*Aim of the task*: Copy out the material in full. Leave every line as it is.
═════ Material provided ═════
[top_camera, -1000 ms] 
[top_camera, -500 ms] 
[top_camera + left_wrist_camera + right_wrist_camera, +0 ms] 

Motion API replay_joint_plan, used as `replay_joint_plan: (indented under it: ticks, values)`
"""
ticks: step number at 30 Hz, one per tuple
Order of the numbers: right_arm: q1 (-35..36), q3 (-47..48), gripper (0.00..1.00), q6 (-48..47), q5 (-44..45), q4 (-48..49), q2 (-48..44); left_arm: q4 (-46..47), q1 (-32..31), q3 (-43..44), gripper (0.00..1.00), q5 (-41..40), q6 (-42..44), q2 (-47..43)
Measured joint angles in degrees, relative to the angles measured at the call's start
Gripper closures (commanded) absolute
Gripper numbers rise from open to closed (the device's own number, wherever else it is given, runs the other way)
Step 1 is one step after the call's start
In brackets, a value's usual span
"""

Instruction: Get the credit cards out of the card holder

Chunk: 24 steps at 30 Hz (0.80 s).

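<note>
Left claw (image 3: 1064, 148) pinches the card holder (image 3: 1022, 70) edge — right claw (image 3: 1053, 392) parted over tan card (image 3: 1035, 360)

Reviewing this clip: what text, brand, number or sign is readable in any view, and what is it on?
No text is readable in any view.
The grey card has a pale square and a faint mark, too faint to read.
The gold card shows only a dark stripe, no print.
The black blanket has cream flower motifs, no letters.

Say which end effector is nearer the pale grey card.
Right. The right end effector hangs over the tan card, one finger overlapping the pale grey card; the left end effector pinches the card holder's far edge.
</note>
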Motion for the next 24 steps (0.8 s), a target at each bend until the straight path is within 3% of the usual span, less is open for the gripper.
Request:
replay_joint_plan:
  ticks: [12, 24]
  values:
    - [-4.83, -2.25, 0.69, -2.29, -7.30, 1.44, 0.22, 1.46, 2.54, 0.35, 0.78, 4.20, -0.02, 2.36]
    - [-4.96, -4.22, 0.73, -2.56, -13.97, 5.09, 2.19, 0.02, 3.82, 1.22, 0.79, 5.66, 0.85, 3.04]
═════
*Answer for this exercise*:
[top_camera, -1000 ms] 
[top_camera, -500 ms] 
[top_camera + left_wrist_camera + right_wrist_camera, +0 ms] 

Motion API replay_joint_plan, used as `replay_joint_plan: (indented under it: ticks, values)`
"""
ticks: step number at 30 Hz, one per tuple
Order of the numbers: right_arm: q1 (-35..36), q3 (-47..48), gripper (0.00..1.00), q6 (-48..47), q5 (-44..45), q4 (-48..49), q2 (-48..44); left_arm: q4 (-46..47), q1 (-32..31), q3 (-43..44), gripper (0.00..1.00), q5 (-41..40), q6 (-42..44), q2 (-47..43)
Measured joint angles in degrees, relative to the angles measured at the call's start
Gripper closures (commanded) absolute
Gripper numbers rise from open to closed (the device's own number, wherever else it is given, runs the other way)
Step 1 is one step after the call's start
In brackets, a value's usual span
"""

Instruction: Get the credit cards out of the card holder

Chunk: 24 steps at 30 Hz (0.80 s).

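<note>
Left claw (image 3: 1064, 148) pinches the card holder (image 3: 1022, 70) edge — right claw (image 3: 1053, 392) parted over tan card (image 3: 1035, 360)

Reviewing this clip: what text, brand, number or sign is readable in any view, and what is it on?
No text is readable in any view.
The grey card has a pale square and a faint mark, too faint to read.
The gold card shows only a dark stripe, no print.
The black blanket has cream flower motifs, no letters.

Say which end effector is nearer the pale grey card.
Right. The right end effector hangs over the tan card, one finger overlapping the pale grey card; the left end effector pinches the card holder's far edge.
</note>
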Motion for the next 24 steps (0.8 s), a target at each bend until the straight path is within 3% of the usual span, less is open for the gripper.
Request:
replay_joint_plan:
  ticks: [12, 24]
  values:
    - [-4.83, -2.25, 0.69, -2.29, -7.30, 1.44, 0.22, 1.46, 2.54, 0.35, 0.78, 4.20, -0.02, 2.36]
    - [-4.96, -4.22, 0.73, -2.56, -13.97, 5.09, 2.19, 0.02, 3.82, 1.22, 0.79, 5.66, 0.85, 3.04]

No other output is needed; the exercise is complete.